Activity. Exact reproduction required: the lines below from the line with "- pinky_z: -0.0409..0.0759" to the line with "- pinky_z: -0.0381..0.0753", both ends included, and no others.

[Dataset items]
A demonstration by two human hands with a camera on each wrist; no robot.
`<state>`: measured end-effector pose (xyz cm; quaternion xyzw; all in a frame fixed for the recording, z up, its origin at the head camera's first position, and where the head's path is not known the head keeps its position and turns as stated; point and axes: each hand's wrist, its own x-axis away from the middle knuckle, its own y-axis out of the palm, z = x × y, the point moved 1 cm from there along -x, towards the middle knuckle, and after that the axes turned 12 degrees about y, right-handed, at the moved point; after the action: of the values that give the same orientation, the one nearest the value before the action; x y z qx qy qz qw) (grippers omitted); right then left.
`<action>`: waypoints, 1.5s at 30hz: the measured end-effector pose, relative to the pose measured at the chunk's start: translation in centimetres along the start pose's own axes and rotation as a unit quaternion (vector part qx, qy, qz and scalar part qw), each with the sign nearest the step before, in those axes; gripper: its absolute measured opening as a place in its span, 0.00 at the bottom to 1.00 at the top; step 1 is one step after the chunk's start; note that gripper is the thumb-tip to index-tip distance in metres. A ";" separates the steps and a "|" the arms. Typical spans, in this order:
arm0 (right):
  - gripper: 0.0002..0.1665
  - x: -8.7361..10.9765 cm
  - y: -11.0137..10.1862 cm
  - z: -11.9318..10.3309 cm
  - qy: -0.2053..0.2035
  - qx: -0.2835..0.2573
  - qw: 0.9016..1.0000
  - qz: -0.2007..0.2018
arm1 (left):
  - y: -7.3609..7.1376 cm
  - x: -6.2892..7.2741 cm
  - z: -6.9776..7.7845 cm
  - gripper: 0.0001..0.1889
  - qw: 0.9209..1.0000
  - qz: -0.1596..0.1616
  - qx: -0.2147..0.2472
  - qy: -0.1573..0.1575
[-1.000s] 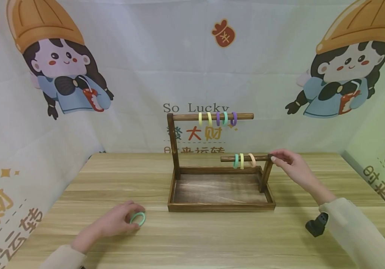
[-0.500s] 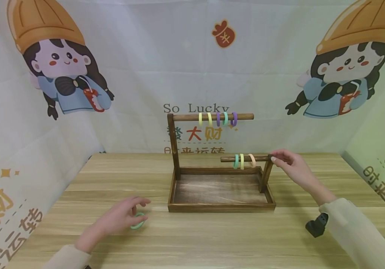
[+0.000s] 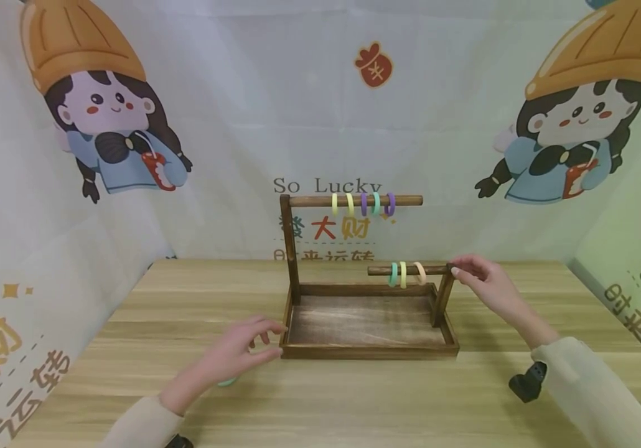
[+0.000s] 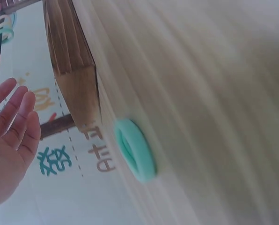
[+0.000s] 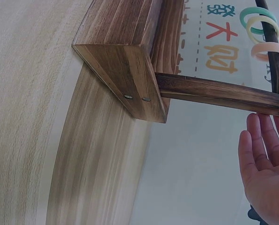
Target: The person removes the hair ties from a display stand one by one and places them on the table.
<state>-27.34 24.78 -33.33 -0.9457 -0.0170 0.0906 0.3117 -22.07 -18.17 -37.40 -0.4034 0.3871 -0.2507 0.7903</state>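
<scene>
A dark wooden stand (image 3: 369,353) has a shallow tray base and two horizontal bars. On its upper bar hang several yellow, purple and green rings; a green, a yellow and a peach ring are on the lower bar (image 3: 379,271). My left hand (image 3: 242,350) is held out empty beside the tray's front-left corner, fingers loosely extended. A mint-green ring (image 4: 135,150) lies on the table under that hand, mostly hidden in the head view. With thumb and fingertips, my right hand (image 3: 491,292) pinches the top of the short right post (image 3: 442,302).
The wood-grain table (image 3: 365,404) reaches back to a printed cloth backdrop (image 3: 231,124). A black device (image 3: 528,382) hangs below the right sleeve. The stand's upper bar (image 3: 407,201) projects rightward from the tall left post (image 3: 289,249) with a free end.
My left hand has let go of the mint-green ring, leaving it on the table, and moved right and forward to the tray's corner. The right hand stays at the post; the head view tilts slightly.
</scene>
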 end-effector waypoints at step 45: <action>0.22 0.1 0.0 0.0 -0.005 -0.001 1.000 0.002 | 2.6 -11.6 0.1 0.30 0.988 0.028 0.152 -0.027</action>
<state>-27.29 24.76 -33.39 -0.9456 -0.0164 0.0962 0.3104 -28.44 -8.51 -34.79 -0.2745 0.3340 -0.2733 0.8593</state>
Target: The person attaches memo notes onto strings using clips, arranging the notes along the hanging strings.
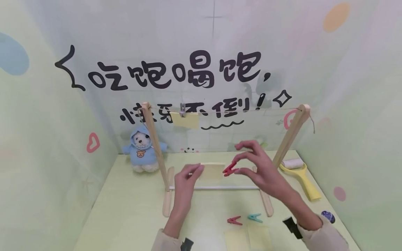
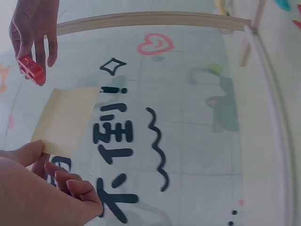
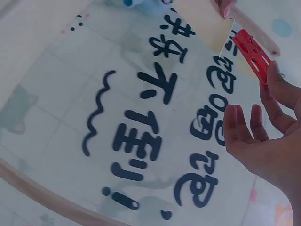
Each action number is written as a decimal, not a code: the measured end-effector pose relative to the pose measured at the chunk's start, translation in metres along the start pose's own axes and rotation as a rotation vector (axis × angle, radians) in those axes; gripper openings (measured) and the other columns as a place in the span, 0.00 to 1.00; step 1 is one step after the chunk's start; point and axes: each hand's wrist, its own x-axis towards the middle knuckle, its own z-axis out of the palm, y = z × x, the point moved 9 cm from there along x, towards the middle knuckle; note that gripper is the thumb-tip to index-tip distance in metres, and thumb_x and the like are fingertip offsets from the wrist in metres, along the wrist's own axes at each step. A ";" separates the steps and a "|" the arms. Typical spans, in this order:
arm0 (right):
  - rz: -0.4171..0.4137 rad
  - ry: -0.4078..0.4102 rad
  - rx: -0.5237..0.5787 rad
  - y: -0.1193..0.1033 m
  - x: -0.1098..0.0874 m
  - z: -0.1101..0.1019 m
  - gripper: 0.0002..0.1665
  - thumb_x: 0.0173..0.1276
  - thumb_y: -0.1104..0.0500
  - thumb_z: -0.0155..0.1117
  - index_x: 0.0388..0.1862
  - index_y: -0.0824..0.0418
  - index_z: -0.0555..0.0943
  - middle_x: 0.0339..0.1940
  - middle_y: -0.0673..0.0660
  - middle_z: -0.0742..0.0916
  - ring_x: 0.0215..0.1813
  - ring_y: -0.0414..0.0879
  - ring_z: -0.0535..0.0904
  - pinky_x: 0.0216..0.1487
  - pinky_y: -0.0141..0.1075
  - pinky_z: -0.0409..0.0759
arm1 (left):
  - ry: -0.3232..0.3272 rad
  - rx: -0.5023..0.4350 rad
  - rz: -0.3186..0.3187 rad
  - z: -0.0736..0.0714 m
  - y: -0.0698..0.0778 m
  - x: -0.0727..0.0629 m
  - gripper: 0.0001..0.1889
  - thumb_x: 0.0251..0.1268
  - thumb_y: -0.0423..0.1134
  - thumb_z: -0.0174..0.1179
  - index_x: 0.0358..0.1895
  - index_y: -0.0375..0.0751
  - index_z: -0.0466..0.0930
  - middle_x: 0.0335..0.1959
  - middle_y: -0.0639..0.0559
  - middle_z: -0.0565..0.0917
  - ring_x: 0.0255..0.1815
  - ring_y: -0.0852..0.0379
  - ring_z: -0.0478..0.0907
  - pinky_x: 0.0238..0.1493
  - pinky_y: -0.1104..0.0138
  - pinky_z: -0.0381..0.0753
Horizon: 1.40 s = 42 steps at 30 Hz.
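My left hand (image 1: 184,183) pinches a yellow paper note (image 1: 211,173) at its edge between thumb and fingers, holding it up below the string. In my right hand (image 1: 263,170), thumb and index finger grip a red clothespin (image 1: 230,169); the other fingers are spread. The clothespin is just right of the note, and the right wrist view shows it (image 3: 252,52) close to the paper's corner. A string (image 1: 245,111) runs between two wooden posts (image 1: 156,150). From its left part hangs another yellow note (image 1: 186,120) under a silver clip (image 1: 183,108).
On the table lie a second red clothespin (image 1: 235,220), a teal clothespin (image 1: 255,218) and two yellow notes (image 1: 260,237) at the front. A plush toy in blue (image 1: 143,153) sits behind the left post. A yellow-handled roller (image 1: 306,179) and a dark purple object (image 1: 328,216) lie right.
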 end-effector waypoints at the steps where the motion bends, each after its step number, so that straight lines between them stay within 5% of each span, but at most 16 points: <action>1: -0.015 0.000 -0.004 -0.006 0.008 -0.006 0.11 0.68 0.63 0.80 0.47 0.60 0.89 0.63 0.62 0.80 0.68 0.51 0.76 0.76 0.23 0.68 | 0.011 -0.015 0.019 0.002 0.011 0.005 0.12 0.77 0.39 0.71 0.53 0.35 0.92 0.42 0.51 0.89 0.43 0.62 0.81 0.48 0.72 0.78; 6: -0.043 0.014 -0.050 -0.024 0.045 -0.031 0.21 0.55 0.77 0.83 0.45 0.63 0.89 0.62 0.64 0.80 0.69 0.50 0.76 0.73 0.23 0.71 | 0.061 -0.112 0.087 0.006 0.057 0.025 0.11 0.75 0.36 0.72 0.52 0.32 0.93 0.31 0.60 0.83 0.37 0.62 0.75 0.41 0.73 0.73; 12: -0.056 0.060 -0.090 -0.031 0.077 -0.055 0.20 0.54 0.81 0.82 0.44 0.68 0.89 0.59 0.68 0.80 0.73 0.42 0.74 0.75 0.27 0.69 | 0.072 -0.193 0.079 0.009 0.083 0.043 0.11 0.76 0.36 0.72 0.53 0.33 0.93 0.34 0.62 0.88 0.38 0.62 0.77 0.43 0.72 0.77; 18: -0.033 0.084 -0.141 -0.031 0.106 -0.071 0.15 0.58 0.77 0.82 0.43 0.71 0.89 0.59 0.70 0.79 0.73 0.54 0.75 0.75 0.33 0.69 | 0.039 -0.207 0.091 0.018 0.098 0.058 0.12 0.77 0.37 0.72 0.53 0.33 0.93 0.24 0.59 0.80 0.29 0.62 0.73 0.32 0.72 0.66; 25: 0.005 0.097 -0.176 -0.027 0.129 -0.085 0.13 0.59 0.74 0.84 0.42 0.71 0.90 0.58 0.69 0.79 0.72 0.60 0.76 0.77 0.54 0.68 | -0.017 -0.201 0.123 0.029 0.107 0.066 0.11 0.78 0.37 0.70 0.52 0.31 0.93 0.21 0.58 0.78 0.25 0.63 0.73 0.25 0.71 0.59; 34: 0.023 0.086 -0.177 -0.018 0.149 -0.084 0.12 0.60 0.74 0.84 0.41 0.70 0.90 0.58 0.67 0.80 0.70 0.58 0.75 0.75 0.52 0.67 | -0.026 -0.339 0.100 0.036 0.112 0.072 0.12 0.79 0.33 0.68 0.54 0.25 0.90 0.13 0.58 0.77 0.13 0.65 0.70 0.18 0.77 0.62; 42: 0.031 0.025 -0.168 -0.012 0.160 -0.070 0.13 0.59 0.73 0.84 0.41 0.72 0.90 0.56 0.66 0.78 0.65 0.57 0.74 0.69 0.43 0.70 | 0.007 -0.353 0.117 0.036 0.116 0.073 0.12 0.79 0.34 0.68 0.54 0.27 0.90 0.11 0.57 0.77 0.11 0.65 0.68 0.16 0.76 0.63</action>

Solved exercise.
  - pinky_z: -0.0409..0.0759
arm1 (left):
  - ry: -0.3232..0.3272 rad
  - rx: -0.5023..0.4350 rad
  - rz: -0.3186..0.3187 rad
  - z: -0.0736..0.0714 m
  - y: -0.0698..0.0778 m
  - x: -0.0727..0.0629 m
  - gripper: 0.0001..0.1889
  - thumb_x: 0.0251..0.1268
  - thumb_y: -0.0423..0.1134
  - thumb_z: -0.0174..0.1179
  - index_x: 0.0358..0.1895
  - index_y: -0.0375..0.0751
  - index_z: -0.0466..0.0930
  - middle_x: 0.0335..0.1959
  - middle_y: -0.0639..0.0559
  - middle_z: -0.0565..0.0917
  - ring_x: 0.0255..0.1815
  - ring_y: -0.0852..0.0379
  - ring_z: -0.0478..0.0907
  - pinky_x: 0.0238..0.1493
  - pinky_y: -0.1104..0.0138
  - pinky_z: -0.0381..0.0753

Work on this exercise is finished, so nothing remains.